For now, we're not getting any straight answers from the usual suspects. Sessions has said he doesn't recall any such subpoenas being issued. Bill Barr, Trump's personal attorney during his second go-round, insists he has no recollection of any such subpoenas being issued. This, despite virtually every legal expert in the land informing us that subpoenas like this involving well over 100 cell phone and email accounts (including that of at least one child) would've had to come from the top of the DOJ's food chain. Or the White House. Trump made no bones about the enmity he'd felt toward Adam Schiff and Swalwell. And he blocked Don McGahn's testimony before the House during the first impeachment hearings.
The gag order imposed on two of the largest corporations on the planet is the coverup. And, if Watergate taught us anything, boys and girls, it's that the coverup is always worse than the original crime. And that is how Watergate factors in to this sordid tale. It's not to remind you how sleazy and sordid Watergate was, and it was, but to demonstrate how this newest scandal makes even Watergate pale in comparison.

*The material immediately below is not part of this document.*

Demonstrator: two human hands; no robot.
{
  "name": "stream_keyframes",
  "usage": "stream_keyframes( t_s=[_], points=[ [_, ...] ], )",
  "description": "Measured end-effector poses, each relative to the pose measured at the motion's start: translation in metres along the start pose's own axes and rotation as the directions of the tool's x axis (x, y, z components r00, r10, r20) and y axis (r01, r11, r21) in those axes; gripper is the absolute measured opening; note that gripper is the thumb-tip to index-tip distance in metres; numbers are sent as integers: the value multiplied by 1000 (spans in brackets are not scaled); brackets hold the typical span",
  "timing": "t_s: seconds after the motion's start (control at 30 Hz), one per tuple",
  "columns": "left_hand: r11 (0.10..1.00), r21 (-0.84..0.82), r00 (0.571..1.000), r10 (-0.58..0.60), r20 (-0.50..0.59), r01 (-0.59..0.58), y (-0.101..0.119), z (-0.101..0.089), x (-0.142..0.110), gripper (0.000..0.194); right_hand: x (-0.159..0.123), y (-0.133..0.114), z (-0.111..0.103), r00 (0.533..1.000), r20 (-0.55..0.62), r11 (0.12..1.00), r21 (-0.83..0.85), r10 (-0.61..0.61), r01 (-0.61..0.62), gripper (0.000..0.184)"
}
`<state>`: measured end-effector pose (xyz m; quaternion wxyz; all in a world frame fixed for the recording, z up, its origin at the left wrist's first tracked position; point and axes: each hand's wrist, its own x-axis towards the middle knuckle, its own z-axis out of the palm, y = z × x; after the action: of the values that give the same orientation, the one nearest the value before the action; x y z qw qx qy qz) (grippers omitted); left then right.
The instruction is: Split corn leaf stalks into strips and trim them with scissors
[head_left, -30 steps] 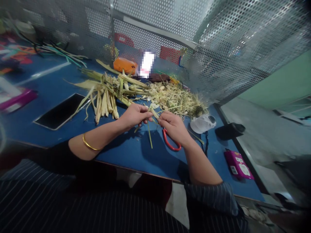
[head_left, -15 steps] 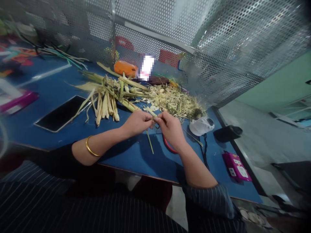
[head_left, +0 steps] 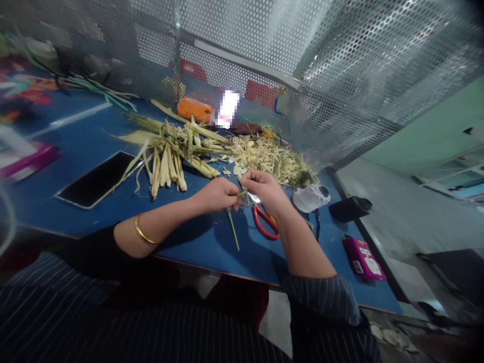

Watergate, as we remember, we carried out in 1972 when Nixon instructed operatives to break into the Democratic Party HQ at the Watergate Hotel to dig up dirt on Democrats. It consumed his entire second term and he was forced to become the first president to resign from office. If he hadn't, he surely would've been impeached by the House and convicted in the Senate. He seriously thought about wiretapping certain people he perceived to be enemies but decided against it. Then he was forced to release the Watergate tapes and that was the beginning of the end.
That was the Rubicon that Nixon refused to cross. Trump, the head of the Executive branch, instructed the head of the DOJ, a major component of the Judicial branch, to spy on at least two Democrats in the Legislative branch who were investigating him for his collusion with Russia. And not only did Trump cross the Rubicon, he spat then pissed in it.
That's why this is worse than Watergate. Nixon certainly deserved to fall after what he did, especially after getting the FBI and CIA involved in what was then the greatest political scandal in US history. But this was far worse because this involved not just elected members of Congress, their staffers and even their very families, they were members of Congress who'd been actively investigating Trump for his collusive ties with Russia. And this spanned virtually the entirety of Trump's "presidency" and directly involved both his Senate-confirmed AGs.
As Nancy Pelosi once famously said to Trump, "With you, all roads lead to Russia." With whom he had no collusion, don't forget. All things that, once again, a completely innocent guy would do.